Count the lines below that hold "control". Give the number without comment.

## Records for this exercise
++++++++++
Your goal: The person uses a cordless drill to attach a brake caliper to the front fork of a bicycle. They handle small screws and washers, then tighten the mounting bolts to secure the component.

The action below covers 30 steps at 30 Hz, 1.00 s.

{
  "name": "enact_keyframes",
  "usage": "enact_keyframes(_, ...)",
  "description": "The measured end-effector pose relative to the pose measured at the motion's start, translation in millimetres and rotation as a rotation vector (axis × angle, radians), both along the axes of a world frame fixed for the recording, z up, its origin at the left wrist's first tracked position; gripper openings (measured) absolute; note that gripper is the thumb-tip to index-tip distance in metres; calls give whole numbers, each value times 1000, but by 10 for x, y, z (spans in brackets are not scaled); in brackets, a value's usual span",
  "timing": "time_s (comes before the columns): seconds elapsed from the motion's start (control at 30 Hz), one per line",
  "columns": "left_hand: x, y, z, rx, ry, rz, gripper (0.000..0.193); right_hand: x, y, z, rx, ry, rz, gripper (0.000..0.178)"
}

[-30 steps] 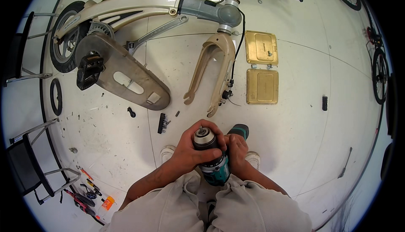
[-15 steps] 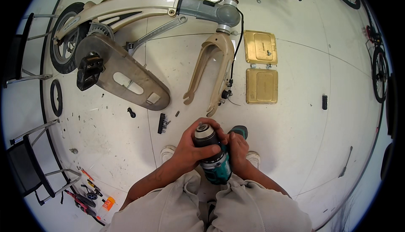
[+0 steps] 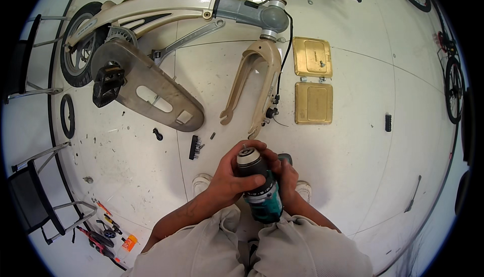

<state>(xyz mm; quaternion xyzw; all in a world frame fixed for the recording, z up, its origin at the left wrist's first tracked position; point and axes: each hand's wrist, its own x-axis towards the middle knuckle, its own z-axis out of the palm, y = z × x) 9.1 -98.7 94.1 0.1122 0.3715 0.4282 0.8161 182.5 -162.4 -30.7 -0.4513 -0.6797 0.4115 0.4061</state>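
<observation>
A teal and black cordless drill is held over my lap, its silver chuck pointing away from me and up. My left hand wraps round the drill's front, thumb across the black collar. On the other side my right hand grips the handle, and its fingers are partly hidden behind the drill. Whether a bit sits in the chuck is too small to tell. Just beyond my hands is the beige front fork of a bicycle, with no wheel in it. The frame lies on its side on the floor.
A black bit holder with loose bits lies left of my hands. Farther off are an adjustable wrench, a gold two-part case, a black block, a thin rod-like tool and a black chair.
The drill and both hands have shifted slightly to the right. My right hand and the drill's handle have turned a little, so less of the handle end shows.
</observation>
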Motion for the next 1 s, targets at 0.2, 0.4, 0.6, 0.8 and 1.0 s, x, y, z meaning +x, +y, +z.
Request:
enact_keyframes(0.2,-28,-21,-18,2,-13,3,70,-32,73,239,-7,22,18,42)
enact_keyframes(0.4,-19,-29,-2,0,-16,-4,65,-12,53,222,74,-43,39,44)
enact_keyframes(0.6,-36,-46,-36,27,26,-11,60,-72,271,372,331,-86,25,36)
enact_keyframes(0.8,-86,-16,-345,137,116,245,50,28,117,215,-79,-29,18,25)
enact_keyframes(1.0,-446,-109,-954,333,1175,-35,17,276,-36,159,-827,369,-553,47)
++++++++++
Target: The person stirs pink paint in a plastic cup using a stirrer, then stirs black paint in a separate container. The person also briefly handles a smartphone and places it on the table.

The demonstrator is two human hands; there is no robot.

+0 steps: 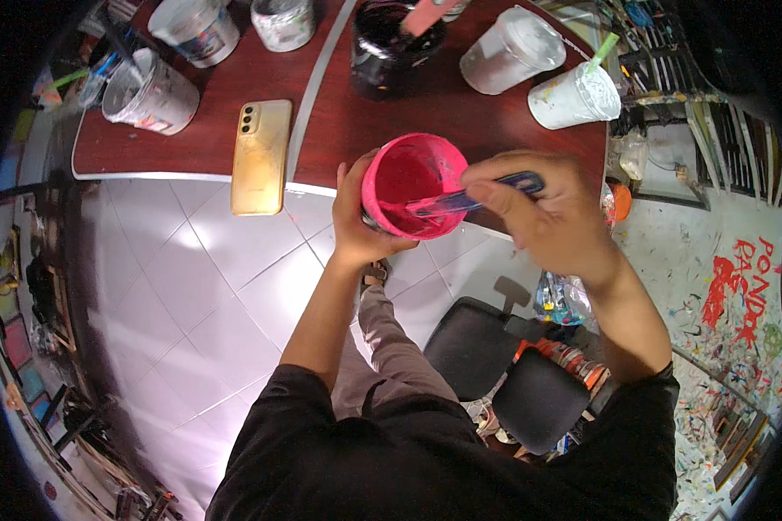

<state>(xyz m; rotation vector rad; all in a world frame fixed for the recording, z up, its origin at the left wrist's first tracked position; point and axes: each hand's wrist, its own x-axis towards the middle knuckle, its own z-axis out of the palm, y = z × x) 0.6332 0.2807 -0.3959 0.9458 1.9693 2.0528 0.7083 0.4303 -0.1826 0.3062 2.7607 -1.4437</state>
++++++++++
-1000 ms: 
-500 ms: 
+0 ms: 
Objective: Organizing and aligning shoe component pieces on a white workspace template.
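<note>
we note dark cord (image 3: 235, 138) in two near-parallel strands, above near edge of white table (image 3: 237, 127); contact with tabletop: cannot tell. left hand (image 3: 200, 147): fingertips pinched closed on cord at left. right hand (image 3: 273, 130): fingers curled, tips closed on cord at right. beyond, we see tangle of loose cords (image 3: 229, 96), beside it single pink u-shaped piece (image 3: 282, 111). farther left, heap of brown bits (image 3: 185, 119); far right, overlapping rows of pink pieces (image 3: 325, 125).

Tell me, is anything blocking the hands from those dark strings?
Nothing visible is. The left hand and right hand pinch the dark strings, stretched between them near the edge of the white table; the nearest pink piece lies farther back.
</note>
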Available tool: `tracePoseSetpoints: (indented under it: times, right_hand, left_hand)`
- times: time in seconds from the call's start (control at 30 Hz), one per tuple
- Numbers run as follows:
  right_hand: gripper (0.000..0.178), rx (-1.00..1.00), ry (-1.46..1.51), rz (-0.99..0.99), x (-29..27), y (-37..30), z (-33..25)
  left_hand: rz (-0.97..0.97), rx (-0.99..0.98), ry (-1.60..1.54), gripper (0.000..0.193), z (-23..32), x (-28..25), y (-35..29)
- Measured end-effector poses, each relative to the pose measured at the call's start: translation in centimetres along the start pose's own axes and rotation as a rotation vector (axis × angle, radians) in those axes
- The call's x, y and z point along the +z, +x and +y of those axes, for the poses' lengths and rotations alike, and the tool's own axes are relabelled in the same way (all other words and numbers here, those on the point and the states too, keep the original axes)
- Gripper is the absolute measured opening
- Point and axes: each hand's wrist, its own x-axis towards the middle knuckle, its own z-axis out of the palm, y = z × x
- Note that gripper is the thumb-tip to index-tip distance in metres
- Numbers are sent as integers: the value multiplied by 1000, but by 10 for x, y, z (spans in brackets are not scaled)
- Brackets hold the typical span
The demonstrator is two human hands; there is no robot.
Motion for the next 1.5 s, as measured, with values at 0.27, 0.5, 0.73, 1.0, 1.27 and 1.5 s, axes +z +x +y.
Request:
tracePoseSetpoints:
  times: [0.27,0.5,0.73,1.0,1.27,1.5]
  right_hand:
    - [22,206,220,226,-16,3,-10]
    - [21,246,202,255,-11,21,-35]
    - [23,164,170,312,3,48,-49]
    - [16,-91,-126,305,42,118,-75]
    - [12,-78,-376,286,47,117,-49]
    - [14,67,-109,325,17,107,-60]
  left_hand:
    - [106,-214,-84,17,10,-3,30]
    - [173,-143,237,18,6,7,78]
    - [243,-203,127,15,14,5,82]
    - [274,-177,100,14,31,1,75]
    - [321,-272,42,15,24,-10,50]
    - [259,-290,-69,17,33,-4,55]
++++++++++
## Answer box
2